-- What you will do --
Give the data again exactly, without its images.

-- Data shown --

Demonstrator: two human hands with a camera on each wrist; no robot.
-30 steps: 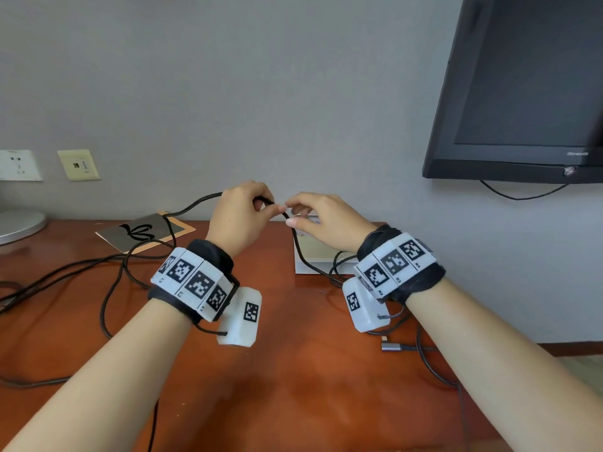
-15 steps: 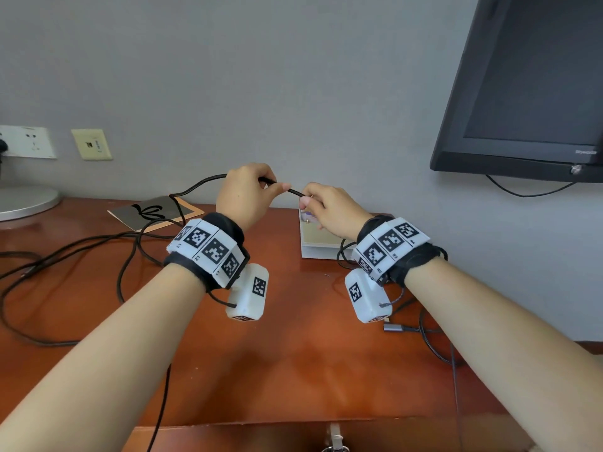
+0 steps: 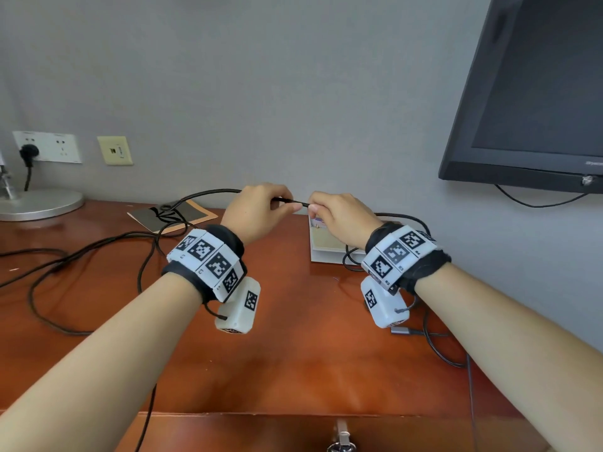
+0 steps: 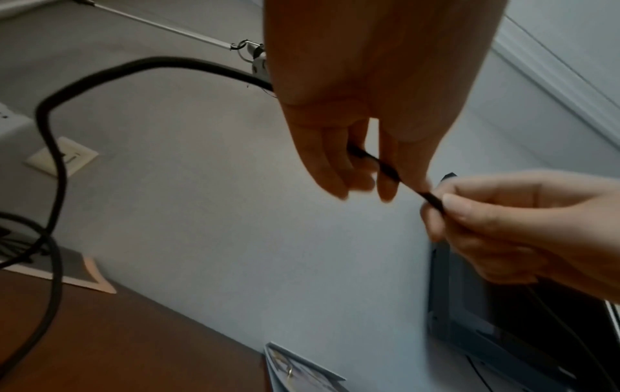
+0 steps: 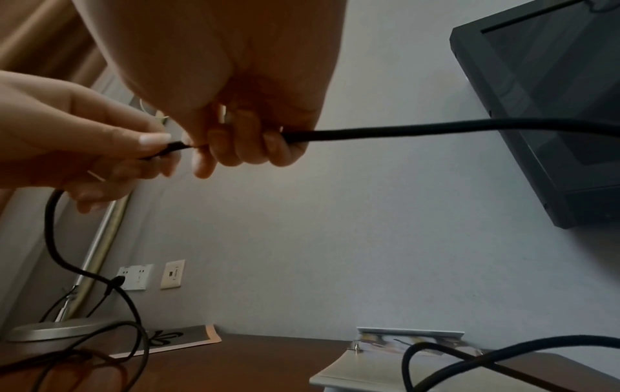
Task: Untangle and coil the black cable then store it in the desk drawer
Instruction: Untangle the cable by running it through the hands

-- Completed task --
Demonstrator: two human hands with a camera on each wrist; no robot.
-30 steps: 
-15 steps: 
+0 steps: 
+0 steps: 
+0 steps: 
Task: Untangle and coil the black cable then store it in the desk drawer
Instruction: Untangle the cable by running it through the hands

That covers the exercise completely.